• _DATA_:

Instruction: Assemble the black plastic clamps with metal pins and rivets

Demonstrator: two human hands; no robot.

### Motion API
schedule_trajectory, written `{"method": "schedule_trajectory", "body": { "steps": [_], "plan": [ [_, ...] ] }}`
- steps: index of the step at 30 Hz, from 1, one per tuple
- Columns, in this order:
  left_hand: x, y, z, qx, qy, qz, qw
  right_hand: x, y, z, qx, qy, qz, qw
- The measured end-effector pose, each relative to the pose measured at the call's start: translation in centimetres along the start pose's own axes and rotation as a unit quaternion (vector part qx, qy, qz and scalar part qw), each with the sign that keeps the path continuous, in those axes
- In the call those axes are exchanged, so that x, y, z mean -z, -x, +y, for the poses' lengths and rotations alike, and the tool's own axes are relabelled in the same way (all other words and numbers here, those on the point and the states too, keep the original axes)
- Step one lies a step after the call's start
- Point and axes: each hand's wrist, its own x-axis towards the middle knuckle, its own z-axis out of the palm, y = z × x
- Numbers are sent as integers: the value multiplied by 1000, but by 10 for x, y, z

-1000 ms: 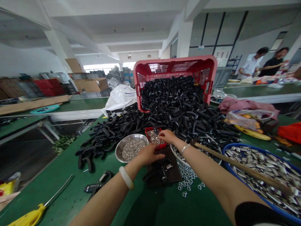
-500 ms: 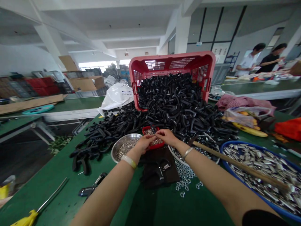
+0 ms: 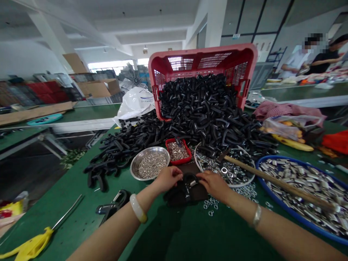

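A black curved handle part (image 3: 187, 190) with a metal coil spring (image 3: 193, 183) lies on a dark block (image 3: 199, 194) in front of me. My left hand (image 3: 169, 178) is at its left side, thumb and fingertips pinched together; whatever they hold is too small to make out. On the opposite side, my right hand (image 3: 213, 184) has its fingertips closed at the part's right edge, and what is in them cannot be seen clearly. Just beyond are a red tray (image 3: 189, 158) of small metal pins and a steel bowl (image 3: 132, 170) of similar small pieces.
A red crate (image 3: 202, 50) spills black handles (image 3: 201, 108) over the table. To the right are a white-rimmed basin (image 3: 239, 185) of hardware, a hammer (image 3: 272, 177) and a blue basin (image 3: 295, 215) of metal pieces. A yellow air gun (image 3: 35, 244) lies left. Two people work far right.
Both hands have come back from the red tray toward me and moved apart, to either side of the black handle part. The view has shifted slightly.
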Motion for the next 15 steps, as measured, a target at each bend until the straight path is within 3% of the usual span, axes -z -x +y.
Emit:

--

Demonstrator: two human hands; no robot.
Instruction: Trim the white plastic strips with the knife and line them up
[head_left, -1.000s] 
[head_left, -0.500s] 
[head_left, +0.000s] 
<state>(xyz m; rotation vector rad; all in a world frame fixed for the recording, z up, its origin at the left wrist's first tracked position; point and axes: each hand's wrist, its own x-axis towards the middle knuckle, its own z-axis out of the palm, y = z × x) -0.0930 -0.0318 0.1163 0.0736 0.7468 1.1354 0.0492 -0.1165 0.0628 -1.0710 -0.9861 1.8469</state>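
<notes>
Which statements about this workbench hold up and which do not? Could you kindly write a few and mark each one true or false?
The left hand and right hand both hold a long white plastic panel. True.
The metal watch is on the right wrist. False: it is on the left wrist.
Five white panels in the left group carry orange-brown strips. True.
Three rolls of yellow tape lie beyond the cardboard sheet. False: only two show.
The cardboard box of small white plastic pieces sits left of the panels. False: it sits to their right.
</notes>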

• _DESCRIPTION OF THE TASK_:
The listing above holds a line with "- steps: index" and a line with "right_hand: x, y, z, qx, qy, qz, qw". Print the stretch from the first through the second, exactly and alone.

• _RESPONSE TO THIS TASK_:
- steps: index of the step at 30 Hz, from 1, one per tuple
- Columns, in this order:
  left_hand: x, y, z, qx, qy, qz, qw
  right_hand: x, y, z, qx, qy, qz, qw

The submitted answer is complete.